From the records below, please print only the lines from the one containing "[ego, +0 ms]" through the one containing "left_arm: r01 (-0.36", both included. Skip the pictures.

START Exercise material

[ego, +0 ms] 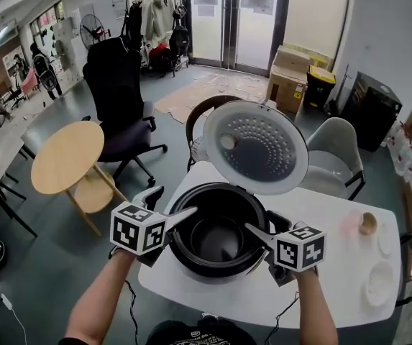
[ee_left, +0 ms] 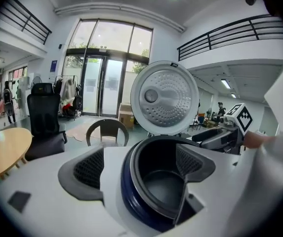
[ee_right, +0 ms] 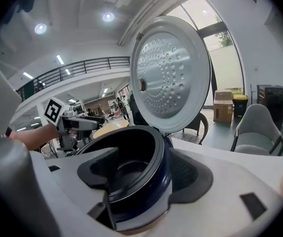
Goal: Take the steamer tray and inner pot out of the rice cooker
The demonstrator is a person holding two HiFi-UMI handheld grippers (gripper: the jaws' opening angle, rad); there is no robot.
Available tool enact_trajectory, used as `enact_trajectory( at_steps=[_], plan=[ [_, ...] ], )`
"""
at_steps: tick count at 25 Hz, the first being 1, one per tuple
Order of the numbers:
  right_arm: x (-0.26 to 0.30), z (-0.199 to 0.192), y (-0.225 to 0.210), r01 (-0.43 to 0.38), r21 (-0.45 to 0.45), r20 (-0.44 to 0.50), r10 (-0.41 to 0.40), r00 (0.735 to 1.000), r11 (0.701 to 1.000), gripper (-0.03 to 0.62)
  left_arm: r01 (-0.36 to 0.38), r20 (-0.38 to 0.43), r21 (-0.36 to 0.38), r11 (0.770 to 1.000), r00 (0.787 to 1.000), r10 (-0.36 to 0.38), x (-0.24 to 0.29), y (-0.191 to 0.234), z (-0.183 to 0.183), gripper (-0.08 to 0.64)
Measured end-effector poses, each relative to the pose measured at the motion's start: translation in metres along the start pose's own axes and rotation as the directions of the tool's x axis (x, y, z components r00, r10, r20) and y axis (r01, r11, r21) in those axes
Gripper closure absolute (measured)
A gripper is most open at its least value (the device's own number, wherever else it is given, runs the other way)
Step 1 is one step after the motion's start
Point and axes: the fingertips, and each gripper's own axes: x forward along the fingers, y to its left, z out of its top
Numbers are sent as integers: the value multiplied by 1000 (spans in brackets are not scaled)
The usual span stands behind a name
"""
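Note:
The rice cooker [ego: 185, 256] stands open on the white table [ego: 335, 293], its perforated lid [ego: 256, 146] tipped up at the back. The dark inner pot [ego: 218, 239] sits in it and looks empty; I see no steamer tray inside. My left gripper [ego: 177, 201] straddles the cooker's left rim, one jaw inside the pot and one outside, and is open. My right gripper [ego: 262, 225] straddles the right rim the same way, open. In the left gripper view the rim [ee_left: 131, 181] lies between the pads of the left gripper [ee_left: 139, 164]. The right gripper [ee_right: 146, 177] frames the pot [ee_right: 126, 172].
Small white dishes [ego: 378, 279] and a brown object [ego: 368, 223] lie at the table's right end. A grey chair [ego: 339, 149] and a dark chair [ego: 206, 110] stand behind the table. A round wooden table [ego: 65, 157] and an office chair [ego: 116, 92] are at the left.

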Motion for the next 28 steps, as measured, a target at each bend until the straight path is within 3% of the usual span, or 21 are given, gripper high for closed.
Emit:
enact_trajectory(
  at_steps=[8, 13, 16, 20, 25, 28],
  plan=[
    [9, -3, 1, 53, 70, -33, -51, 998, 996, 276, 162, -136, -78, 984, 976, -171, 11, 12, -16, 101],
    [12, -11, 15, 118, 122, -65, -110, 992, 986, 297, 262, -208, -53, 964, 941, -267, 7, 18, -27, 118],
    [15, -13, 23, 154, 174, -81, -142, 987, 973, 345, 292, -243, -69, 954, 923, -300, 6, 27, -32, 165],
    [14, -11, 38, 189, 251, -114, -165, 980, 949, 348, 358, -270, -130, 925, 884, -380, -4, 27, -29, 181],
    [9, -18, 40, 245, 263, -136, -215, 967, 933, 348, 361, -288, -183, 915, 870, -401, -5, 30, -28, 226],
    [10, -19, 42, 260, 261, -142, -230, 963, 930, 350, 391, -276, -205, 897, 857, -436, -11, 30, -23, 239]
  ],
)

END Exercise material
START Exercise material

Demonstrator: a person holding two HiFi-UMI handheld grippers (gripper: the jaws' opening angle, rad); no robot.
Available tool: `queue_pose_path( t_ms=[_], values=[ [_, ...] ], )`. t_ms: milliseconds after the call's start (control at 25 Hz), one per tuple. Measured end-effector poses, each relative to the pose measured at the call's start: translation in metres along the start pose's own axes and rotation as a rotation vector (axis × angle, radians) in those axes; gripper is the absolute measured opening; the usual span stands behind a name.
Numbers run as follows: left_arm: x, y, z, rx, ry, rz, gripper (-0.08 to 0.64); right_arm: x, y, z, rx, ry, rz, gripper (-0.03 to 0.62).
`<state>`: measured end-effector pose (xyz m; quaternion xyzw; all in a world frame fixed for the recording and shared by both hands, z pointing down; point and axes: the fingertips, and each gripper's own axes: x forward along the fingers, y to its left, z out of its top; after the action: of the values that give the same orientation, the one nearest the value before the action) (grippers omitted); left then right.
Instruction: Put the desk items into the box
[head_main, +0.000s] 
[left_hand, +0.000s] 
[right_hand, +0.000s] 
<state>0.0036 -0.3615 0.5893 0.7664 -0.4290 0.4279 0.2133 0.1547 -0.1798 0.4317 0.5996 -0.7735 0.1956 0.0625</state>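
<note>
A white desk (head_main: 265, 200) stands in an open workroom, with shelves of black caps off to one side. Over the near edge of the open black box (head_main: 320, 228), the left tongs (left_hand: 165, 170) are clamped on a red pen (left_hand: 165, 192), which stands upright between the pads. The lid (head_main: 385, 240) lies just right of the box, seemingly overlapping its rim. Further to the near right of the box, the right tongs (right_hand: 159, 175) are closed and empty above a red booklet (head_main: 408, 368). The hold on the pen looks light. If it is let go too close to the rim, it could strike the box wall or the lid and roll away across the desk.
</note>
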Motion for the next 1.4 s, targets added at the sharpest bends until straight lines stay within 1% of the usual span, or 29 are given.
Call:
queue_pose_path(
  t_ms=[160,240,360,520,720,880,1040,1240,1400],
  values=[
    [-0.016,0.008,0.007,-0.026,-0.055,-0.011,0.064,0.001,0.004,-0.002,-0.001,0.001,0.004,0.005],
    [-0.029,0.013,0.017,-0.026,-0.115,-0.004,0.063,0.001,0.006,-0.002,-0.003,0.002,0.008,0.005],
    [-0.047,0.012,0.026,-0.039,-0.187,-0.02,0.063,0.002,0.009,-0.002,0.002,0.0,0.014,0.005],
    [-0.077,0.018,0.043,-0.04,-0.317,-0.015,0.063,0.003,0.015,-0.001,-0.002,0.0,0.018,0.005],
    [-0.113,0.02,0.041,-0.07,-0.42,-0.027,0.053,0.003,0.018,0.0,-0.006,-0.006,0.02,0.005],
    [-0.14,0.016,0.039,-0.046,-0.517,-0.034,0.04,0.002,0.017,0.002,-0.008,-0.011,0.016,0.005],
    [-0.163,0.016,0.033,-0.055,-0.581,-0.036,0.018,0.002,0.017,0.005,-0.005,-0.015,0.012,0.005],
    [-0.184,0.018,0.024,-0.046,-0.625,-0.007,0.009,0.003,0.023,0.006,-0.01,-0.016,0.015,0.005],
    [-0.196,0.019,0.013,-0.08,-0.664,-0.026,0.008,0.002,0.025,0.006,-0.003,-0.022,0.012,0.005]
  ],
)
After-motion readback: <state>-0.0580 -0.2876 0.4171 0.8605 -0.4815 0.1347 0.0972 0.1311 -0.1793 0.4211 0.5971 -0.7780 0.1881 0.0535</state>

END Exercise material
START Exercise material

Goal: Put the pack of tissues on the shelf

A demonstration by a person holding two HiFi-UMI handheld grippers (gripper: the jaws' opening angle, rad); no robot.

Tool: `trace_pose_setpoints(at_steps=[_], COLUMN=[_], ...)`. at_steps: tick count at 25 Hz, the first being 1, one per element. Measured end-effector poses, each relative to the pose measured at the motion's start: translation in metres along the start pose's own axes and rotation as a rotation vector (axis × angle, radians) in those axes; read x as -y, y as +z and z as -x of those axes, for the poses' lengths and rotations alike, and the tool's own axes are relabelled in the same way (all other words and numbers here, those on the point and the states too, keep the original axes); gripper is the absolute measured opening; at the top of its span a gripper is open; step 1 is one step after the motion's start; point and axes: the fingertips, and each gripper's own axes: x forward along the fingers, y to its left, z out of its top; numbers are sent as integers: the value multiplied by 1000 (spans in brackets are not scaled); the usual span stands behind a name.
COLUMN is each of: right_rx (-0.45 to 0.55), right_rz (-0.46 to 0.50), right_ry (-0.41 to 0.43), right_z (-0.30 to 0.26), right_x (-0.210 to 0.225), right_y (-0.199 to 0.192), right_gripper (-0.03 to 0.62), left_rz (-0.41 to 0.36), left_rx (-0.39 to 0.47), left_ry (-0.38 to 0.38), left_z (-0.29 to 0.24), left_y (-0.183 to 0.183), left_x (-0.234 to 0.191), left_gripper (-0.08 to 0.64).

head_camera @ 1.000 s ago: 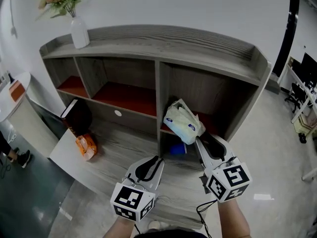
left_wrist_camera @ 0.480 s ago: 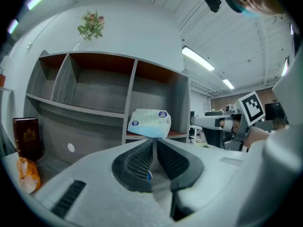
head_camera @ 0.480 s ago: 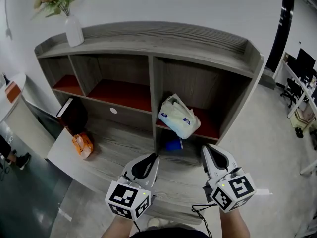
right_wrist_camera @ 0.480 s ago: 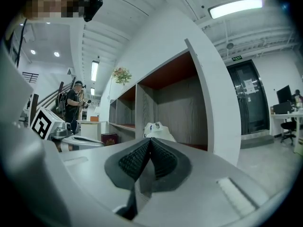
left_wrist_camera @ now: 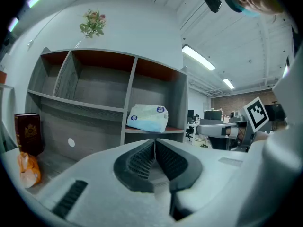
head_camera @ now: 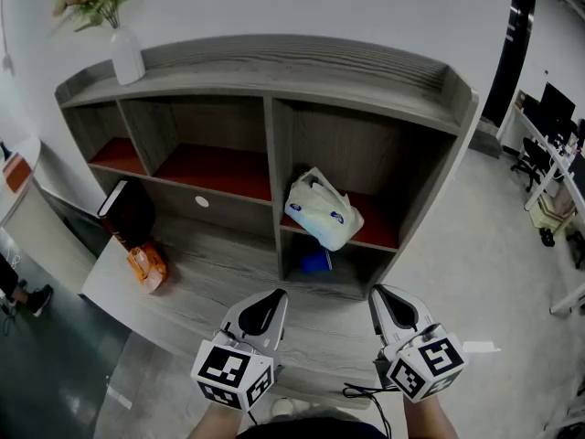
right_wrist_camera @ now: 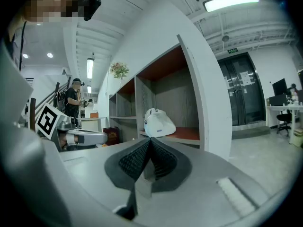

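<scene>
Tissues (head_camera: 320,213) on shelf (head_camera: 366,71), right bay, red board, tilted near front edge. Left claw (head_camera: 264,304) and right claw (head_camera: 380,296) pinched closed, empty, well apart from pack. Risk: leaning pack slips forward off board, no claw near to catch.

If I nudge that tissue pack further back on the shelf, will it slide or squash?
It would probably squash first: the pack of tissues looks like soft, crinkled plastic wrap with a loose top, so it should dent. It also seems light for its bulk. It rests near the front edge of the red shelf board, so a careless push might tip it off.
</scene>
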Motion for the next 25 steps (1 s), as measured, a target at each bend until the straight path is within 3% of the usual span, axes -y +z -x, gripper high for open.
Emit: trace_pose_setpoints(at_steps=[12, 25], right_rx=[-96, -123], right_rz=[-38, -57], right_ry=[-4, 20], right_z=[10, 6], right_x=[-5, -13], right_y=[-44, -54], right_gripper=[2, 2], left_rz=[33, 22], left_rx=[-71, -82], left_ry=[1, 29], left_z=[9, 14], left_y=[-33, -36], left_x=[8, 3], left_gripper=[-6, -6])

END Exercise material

_Task result_:
[ego, +0 ms] 
[ee_left, +0 ms] 
[ee_right, +0 ms] 
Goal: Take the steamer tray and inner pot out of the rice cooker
The demonstrator is a person holding two HiFi-UMI handheld grippers (gripper: the jaws' opening angle, rad); there is no robot.
Available tool enact_trajectory, used as `enact_trajectory( at_steps=[_], plan=[ [_, ...] ], )`
"""
at_steps: tick count at 25 Hz, the first being 1, one per tuple
Order of the numbers:
  right_arm: x (-0.26 to 0.30), z (-0.199 to 0.192), y (-0.225 to 0.210), r01 (-0.43 to 0.38), r21 (-0.45 to 0.45), r20 (-0.44 to 0.50), r10 (-0.41 to 0.40), r00 (0.735 to 1.000), r11 (0.701 to 1.000), gripper (-0.03 to 0.62)
  left_arm: r01 (-0.36 to 0.38), r20 (-0.38 to 0.43), r21 (-0.36 to 0.38), r11 (0.770 to 1.000), r00 (0.787 to 1.000), r10 (-0.36 to 0.38), x (-0.24 to 0.29), y (-0.191 to 0.234), z (-0.183 to 0.183), gripper (-0.08 to 0.64)

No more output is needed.